The United States Supreme Court ruled that the employment section of the Americans with Disabilities Act (ADA) does not extend protection to retirees. A bipartisan bill  that would increase the minimum wage was introduced in the Senate. State and local fair employment practice agencies will no longer receive funding from the EEOC for investigations of gender identity or disparate impact claims. The Labor Department intends to issue a new rule concerning retirement plan fiduciaries considering environmental, social and governance (ESG) factors when considering investment options.

 

ADA Definition of Qualified Individual Does Not Include Retirees – The United States Supreme Court ruled that Title I of the Americans with Disabilities Act (ADA) does not extend protection to retirees. Justice Gorsuch who wrote the majority opinion in the case of  Stanley v. City of Sanford, Florida, stated that in the ADA’s definition of a qualified individual the use of “present-tense verbs signal that §12112(a) protects individuals who, with or without reasonable accommodation, are able to do the job they hold or seek at the time they suffer discrimination. Conversely, those verbs tend to suggest that the statute does not reach retirees who neither hold nor desire a job at the time of an alleged act of discrimination.”

 

When Karyn Stanley started work in 1999 as a firefighter for the City of Sanford, Florida, the city offered health insurance until age 65 for both retirees with at least 25 years of service and those who retired earlier due to disability. In 2003, the city changed its policy to provide that those who retired early due to a disability would only receive 24 months of health insurance coverage. Ms. Stanley later developed a disability that forced her to retire in 2018, entitling her to only 24 months of health insurance. She filed a lawsuit claiming the city violated the ADA by providing different health insurance benefits to retirees with at least 25 years of service and those who retire due to disability. The District Court and the Court of Appeals for the Eleventh Circuit dismissed the lawsuit. The Supreme Court agreed to review the decision to resolve a split among the judicial circuits.

 

The Supreme Court reviewed the ADA’s definition of reasonable accommodation and noted that it refers to things like “job restructuring, modifying existing facilities used by employees, and altering training materials…that make perfect sense when it comes to current employees or applicants. But it is hard to see how they might apply to retirees who do not hold or seek a job.” The Supreme Court believed that it is the role of Congress and not the court to amend the ADA if it wishes to cover retirees like Ms. Stanley.

 

Bipartisan Minimum Wage Bill Introduced – Senator Josh Hawley (R-MO) and Senator Peter Welch (D-VT) introduced the Higher Wages for American Workers Act (S. 2013) that would increase the minimum wage to $15 per hour effective January 1, 2026. The current federal minimum wage is $7.25/hour, and it was last increased in 2009. The minimum wage would be adjusted annually based on the inflation rate. Senator Hawley stated that “this bipartisan legislation would ensure that workers across America benefit from higher wages.” The bill has been referred to the Committee on Health, Education, Labor, and Pensions.

 

In the House of Representatives, over 150 Democrats have sponsored the Raise the Wage Act (H.R. 2143) that would increase the minimum wage incrementally for six years until it reached $17/hour. After reaching $17/hour, the minimum wage would be adjusted annually based on the percentage increase in the median hourly wage of employees.
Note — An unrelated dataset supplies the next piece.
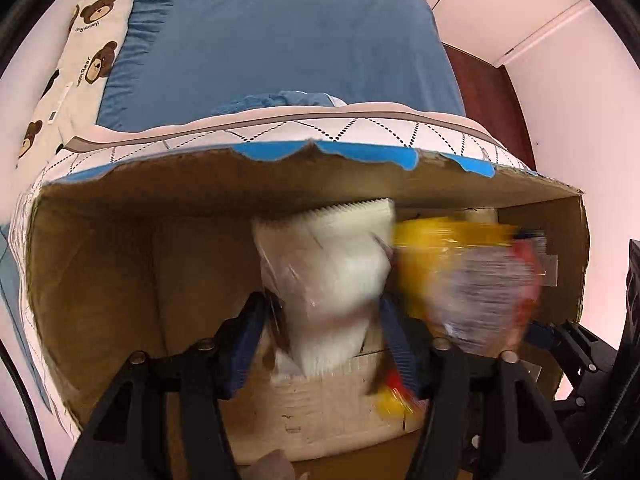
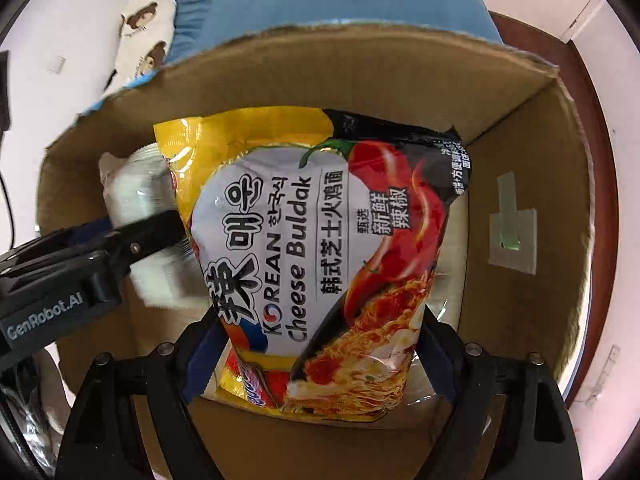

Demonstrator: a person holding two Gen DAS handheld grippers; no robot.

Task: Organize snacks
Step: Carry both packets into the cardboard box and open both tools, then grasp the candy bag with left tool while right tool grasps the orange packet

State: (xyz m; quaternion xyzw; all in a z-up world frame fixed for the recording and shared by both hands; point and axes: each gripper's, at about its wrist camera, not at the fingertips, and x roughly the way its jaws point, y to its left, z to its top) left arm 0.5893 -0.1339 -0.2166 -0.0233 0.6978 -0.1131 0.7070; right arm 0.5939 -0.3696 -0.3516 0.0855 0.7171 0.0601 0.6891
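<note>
An open cardboard box (image 1: 100, 264) (image 2: 520, 160) fills both views. My left gripper (image 1: 324, 320) is shut on a white snack packet (image 1: 332, 276) and holds it inside the box. My right gripper (image 2: 320, 344) is shut on a yellow Korean Cheese Buldak noodle packet (image 2: 320, 248), held upright inside the box. That packet shows blurred at the right in the left wrist view (image 1: 472, 276). The white packet (image 2: 136, 200) and the left gripper's finger (image 2: 140, 236) show at the left in the right wrist view, beside the noodle packet.
A bed with a blue sheet (image 1: 280, 36) lies behind the box. A bear-print pillow (image 1: 88, 52) lies at its left. More packets lie on the box floor under the noodle packet (image 2: 248, 380). A taped patch (image 2: 512, 236) marks the right box wall.
</note>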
The bill also would incrementally increase the tipped employees minimum wage over six years until it reached $17/hour and at that point, the tipped wage would be eliminated and tipped workers would be paid the same minimum hourly wage as other workers. The bill has been referred to the Committee on Education and the Workforce.

 

EEOC Ends Funding to State/Local Agencies for Gender Identity & Disparate Impact Investigations – Thomas Colclough, EEOC’s Director, Office of Field Projects sent a memorandum to state and local fair employment practice agencies advising them that retroactive to January 20, 2025, the EEOC would no longer be granting credit for intakes or charge resolutions for all charges concerning gender identity, transgender status, or disparate impact claims. To support this decision, Mr. Colclough cited two recent Executive Orders. He noted that Executive Order 14168, “Defending Women from Gender Ideology Extremism and Restoring Biological Truth to the Federal Government”, which “required federal agencies to enforce laws governing sex-based rights, protections, opportunities, and accommodations to protect men and women as biologically distinct sexes.” Also, he stated that Executive Order 14281, “Restoring Equality of Opportunity and Meritocracy” “directed agencies, including the EEOC to deprioritize enforcement of matters relying on disparate impact allegations.”

 

According to the EEOC there are about 90 fair employment practice agencies that have workshare agreements, and they process approximately 48,000 employment discrimination charges annually. During the last fiscal year, the EEOC allocated $31.5 million to these agencies under the agreements.  

 

DOL Withdraws ESG Rule – The Department of Labor (DOL) has advised the United States Court of Appeals that it intends to withdraw the 2022 environmental, social, and governance (ESG) rule that was being challenged by a group of states in the case of Utah v. Chavez-DeRemer. As a result, the federal government would no longer defend the rule in this litigation. In a letter to the court, Daniel Winik with the Civil Division of the Department of Justice stated that DOL “will engage in new rulemaking on the subject of the challenged rule” and that DOL “intends to move through the rulemaking process as expeditiously as possible.”

 

The 2022 rule allowed fiduciaries in certain circumstances to consider ESG factors when investing assets in retirement plans established under the Employee Retirement Income Security Act (ERISA). A group of 26 states challenged the 2022 rule claiming that it violated ERISA. A district court upheld the rule leading the states to file an appeal to the Fifth Circuit.

 

Neil Reichenberg is the former executive director of the International Public Management Association for Human Resources. He is an attorney, a frequent writer and speaker on public policy and human resource issues, and an adjunct faculty member at George Mason University. For questions or additional information, contact Reichenberg at neilreichenberg@yahoo.com.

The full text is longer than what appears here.